The Wicker Breakdown:

  1. The show started with the Ford is clumsy and dumb sketch that triggered the ramblings above.

  2. Lily Tomlin then came out and did a monolog where she read from her notebook. She mentioned the ozone layer which was weird to me, being that, I didn't think they started talking about the ozone issues until the mid to late 80s which is almost what I was talking about in yesterday's rant. Her mention also left me wondering why you never hear anyone mention the ozone anymore. She then finished off her monolog with a little cheer.

  3. Belushi Beethoven!!! Playing Tie a Yellow Ribbon on the piano. This made me very happy as this was another favorite sketch of mine as a child. I don't know if it's the character unknowingly waiting for everyone to leave the room to shine makes me love this so much or if it's the fact that the character seems to stumble into perfection. Either way, I love it still.

  4. Howard Shore and His All Nurse Band play a song for Lily Tomlin to sing to and I spot Paul Shaffer's first appearance on the show.

  5. Oh my god, this is the third time out of six episodes that they've played the same exact fake commercial for arthritis pills called Triopenin, which wasn't even funny the first time.

  6. LAND SHARK!!! It was interesting at the end of this sketch because Belushi jokes that he "turned down working on Cuckoo's Nest for this" which is one of my favorite movies, making it interesting to hear a contemporary actor praise the film in that way at the time it came out.

  7. Garrett Morris and Jane Curtin play a biracial couple at a hotel, and the bellhop can barely handle the situation. It is nice to see progress in sketches like this where the mere act of this couple making out was shocking at the time but now seems so tame that the sketch barely makes sense.

  8. Lily Tomlin plays a five-year-old named Edith Ann in an adorable sketch about this kid trying to ice skate while her dog watches.

  9. Belushi Beethoven returns and plays My Girl when no one else is around.

  10. Gilda Radner announces a two-week break.

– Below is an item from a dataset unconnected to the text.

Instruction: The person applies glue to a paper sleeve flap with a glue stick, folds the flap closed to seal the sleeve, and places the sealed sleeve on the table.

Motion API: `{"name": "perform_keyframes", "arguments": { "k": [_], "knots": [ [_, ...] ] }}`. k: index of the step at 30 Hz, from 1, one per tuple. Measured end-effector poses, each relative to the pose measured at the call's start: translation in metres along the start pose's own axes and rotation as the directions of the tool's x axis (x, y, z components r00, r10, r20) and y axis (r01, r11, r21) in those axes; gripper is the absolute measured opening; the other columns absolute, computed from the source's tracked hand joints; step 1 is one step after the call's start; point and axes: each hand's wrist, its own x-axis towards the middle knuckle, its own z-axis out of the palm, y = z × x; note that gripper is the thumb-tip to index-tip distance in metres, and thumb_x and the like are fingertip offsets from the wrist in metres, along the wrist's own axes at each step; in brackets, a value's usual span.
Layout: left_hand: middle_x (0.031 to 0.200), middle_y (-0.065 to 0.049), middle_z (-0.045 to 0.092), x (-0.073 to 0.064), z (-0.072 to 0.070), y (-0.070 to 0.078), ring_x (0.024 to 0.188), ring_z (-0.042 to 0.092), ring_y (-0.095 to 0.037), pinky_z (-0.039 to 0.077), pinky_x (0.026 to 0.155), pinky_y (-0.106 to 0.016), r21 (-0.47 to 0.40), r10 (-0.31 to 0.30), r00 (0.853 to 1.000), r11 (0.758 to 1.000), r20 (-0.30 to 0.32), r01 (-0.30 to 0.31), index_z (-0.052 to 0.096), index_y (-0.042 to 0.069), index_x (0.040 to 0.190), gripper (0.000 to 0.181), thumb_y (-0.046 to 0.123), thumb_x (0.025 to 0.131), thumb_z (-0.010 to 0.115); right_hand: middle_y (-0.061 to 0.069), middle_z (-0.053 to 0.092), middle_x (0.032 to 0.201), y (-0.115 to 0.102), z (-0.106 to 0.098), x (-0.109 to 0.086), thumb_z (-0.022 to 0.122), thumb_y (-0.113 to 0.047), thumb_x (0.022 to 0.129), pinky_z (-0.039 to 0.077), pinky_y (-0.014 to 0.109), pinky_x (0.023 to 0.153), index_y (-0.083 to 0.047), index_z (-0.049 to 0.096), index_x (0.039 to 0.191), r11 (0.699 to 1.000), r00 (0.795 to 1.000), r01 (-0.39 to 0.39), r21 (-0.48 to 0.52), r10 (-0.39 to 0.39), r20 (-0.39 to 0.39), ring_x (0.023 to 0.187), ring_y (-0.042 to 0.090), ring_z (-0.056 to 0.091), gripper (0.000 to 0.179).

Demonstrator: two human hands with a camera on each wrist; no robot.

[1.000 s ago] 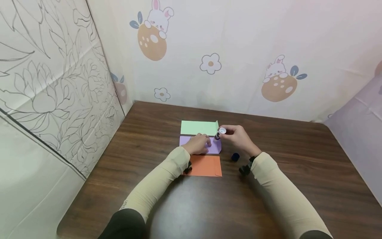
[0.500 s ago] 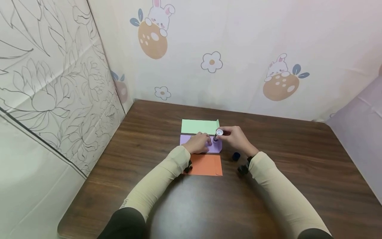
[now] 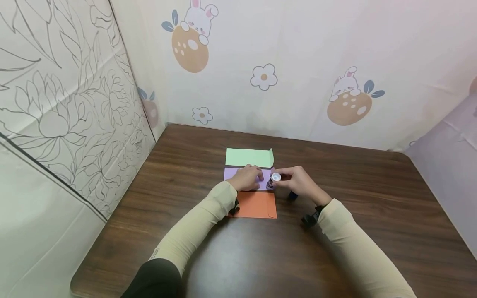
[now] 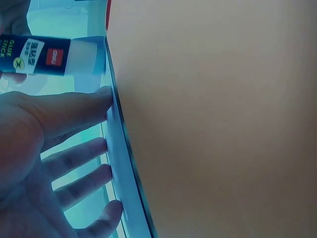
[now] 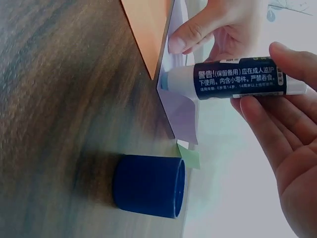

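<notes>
A purple envelope (image 3: 230, 172) lies between the green and orange ones, its flap at the right end. My left hand (image 3: 246, 179) rests its fingertips on it, and the left wrist view shows those fingers fairly straight. My right hand (image 3: 301, 182) grips an uncapped glue stick (image 5: 240, 78) with a dark printed label between thumb and fingers. The stick's glue end meets the purple envelope near the fold of the flap, at the edge nearer me. Beside the right hand stands the dark blue cap (image 5: 148, 186), partly hidden by that hand in the head view.
Just beyond the purple envelope is a green envelope (image 3: 247, 157) with its flap raised. On the near side lies an orange envelope (image 3: 257, 205), partly under the left wrist. All are on a brown wooden table (image 3: 179, 165) with patterned cloth hanging behind it.
My right hand has drawn the glue stick toward me along the flap end of the purple envelope, and now overlaps the cap in the head view. The left hand has stayed in place.
</notes>
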Motion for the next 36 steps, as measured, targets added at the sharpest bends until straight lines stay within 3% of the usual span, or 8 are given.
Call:
{"name": "perform_keyframes", "arguments": {
  "k": [4,12,20,26,32,36],
  "knots": [
    [0.139,-0.001,0.056,0.001,0.001,-0.001,0.128,0.048,-0.025,0.046,0.100,-0.046,0.002,0.001,1.000,1.000,0.002,-0.001,0.070,0.018,0.116,0.026,0.024,0.091,0.068,0.015,0.073,0.102,0.000,-0.004,0.001,0.077,-0.022,0.085,0.052,0.020,0.071,-0.003,0.071,0.115,0.998,0.999,-0.037,0.049,0.037,-0.008,0.083,0.015,0.062,0.036],
    [0.141,-0.001,0.055,0.000,0.002,-0.001,0.130,0.047,-0.024,0.045,0.101,-0.046,-0.010,-0.010,1.000,1.000,0.008,0.010,0.070,0.019,0.116,0.026,0.023,0.090,0.069,0.016,0.072,0.107,0.003,-0.004,0.023,0.074,-0.021,0.087,0.054,0.020,0.073,-0.001,0.068,0.120,0.994,0.988,-0.077,0.078,0.086,-0.128,0.089,0.019,0.065,0.039],
    [0.142,-0.002,0.054,0.000,0.002,0.001,0.132,0.046,-0.026,0.044,0.104,-0.047,-0.010,-0.004,1.000,1.000,0.012,0.004,0.070,0.019,0.118,0.027,0.023,0.091,0.068,0.019,0.072,0.109,0.010,0.003,0.037,0.074,-0.014,0.087,0.058,0.037,0.080,0.000,0.068,0.119,0.997,0.986,-0.068,0.035,0.072,-0.150,0.096,0.027,0.069,0.036],
    [0.142,-0.002,0.054,0.000,0.001,0.001,0.130,0.047,-0.026,0.045,0.102,-0.048,-0.006,-0.008,1.000,1.000,0.011,0.008,0.070,0.019,0.118,0.027,0.024,0.091,0.068,0.017,0.073,0.107,0.006,0.005,0.032,0.075,-0.017,0.085,0.058,0.034,0.076,-0.002,0.070,0.117,0.997,0.990,-0.076,0.000,0.076,-0.120,0.092,0.024,0.068,0.035],
    [0.141,-0.001,0.055,0.001,0.001,0.000,0.129,0.048,-0.026,0.046,0.100,-0.049,0.000,-0.002,1.000,1.000,-0.005,0.002,0.070,0.019,0.117,0.027,0.024,0.091,0.069,0.013,0.074,0.098,0.003,0.007,0.018,0.076,-0.018,0.084,0.054,0.021,0.069,-0.005,0.073,0.110,1.000,0.996,-0.006,-0.019,0.004,-0.094,0.083,0.018,0.066,0.029],
    [0.140,0.000,0.055,0.000,0.001,-0.001,0.130,0.048,-0.026,0.046,0.100,-0.048,0.004,0.001,1.000,1.000,-0.006,-0.001,0.070,0.019,0.117,0.027,0.024,0.091,0.068,0.013,0.074,0.099,0.002,0.006,0.008,0.077,-0.017,0.083,0.053,0.019,0.069,-0.004,0.073,0.110,1.000,0.997,0.020,-0.016,-0.021,-0.071,0.082,0.018,0.065,0.030]
  ]
}}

  11. This is followed by the news which I found topical again with jokes about actual events from the week and not just generic jabs at people.

  12. The news was interrupted by a fake commercial for Spud Beer which is a potato beer for electroshock therapy patients that are too crazy to care about taste.

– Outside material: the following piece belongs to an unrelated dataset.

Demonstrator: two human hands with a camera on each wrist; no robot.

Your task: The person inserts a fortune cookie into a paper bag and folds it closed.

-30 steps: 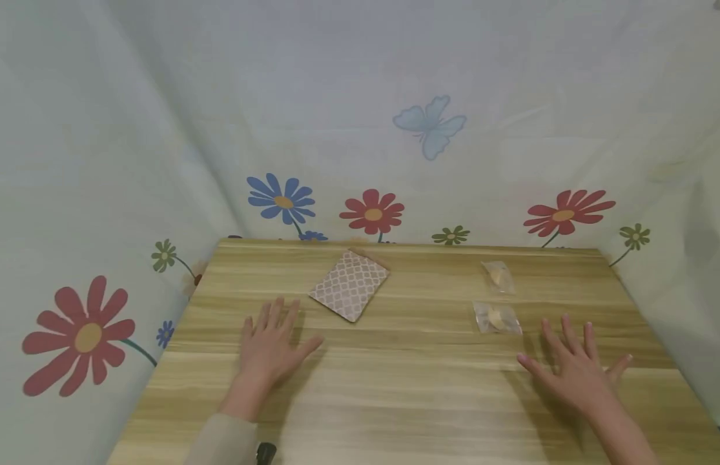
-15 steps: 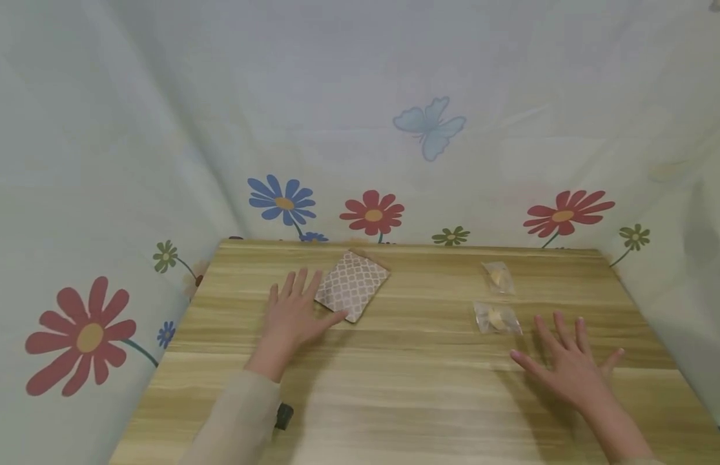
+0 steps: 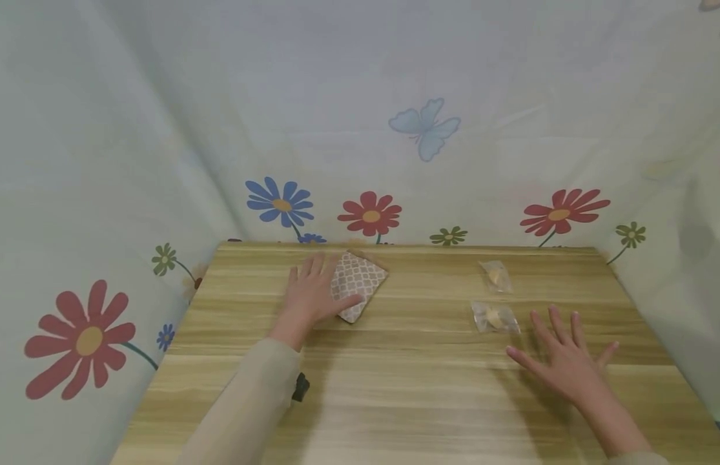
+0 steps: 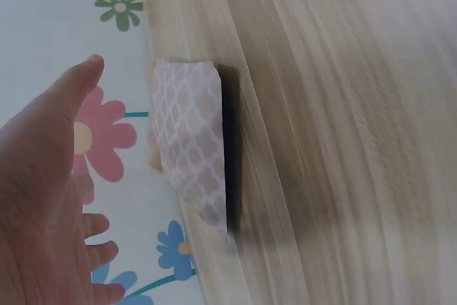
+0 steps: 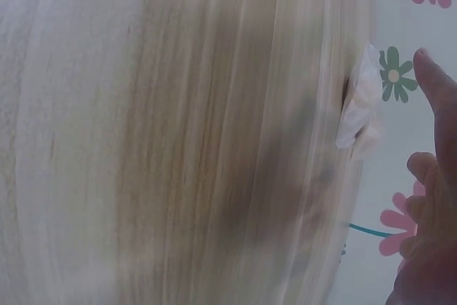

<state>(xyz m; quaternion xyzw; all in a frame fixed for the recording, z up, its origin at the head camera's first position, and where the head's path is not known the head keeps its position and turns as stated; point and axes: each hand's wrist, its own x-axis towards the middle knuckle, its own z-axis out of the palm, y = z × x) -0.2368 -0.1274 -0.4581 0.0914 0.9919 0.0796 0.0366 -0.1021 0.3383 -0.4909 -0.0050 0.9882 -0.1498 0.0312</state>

  13. The news returned to quickly end on the Garrett Morris speech impairment bit which is growing old again but in a way that if they keep it up, it will make it over the hump to become funny once again.

  14. Lily Tomlin plays a sorority girl who is writing a letter to Patty Hearst which turns into a song with advice for the kidnap victim.

  15. The Muppets return to reveal that Scred has a crush on Lily Tomlin and the two sang I've Got You Babe. I think I also developed a crush on the young Lily Tomlin during this sketch even though I've always been a fan.

  16. Lily Tomlin then introduces the replay of Albert Brook's short film from the first episode.

  17. The Belushi Beethoven sketch concludes with Beethoven getting caught singing Baby It's All Right by Ray Charles.

  18. This was followed by an interesting and powerful sketch with Lily Tomlin as a construction trainer training women construction workers how to harass men. Dan Aykroyd is the man acting as the model, and the girls harassed him nonstop. Aykroyd's character starts to take it personally even though it's supposed to be a simulation. At the end of the sketch all the girls leave but Gilda Radner who stays back to check in on Aykroyd who is on the verge of tears. She puts her arm around him and reminds him, "Don't worry, this is just school." That final line really hit me even though I've never cat called and have never been catcalled.

  19. This jumped into a commercial for speed.

  20. Lily Tomlin then plays a teenager in a poodle skirt at a high school dance.

  21. Then the show wraps up with Howard Shore and His All Nurse Band playing music for Lily Tomlin and the Bees to sing along to.

I loved this episode because of how many sketches were familiar to me. The Belushi Beethoven was my favorite SNL sketch, the women construction workers sketch was my favorite with a message, and Edith Ann learning to skate while her dog watched was both adorable and funny which is why it made my top three.